Cadenet, car c’était bien le même personnage que nous avons entrevu dans le prologue de cette histoire, se leva et alla entre-bâiller la porte.

— Penses-tu, dit-il, que Jacomet tarde longtemps à revenir ?

— Je l’ai envoyé aux Saulayes.

— Porter mon billet ?

— Oui ; aussitôt que je l’ai eu, je suis venu ici et je l’ai remis à Jacomet.

Cadenet parut réfléchir.

— Il y a loin d’ici aux Saulayes, dit-il. Depuis quand est-il parti ?

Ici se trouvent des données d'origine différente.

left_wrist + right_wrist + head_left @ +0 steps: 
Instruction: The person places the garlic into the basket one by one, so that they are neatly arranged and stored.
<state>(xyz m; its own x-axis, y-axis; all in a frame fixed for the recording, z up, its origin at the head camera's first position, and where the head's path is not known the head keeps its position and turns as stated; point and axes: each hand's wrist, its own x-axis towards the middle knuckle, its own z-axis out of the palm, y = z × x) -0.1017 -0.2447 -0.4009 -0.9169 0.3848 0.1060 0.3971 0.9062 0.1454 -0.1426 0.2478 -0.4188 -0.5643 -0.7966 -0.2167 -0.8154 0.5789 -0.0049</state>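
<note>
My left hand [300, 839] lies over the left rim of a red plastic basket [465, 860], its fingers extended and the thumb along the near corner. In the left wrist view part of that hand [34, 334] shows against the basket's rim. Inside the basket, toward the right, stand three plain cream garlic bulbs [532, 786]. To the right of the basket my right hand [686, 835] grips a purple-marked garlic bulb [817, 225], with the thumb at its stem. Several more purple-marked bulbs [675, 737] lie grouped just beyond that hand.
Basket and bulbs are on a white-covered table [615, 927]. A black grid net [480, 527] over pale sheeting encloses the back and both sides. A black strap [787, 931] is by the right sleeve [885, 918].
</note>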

— Depuis une heure environ.

— Eh bien ! causons en attendant. Qu’a-t-on fait ici, Machefer ?

— Rien… ou à peu près… Les quelques royalistes qui nous entourent manquent d’énergie… Nous avons essayé d’organiser une brigade de compagnons de Jéhu.

— Et vous n’avez pas réussi ?

— C’est-à-dire que nous avons été battus.

— Par qui ?

— Par les gendarmes, d’abord.

— Et ensuite…

— Par ce misérable Solérol.

— Le chef de brigade ?

— Oui.

— Oh ! celui-là, dit Cadenet, il me passera par les mains, je te le promets. Et Henri ?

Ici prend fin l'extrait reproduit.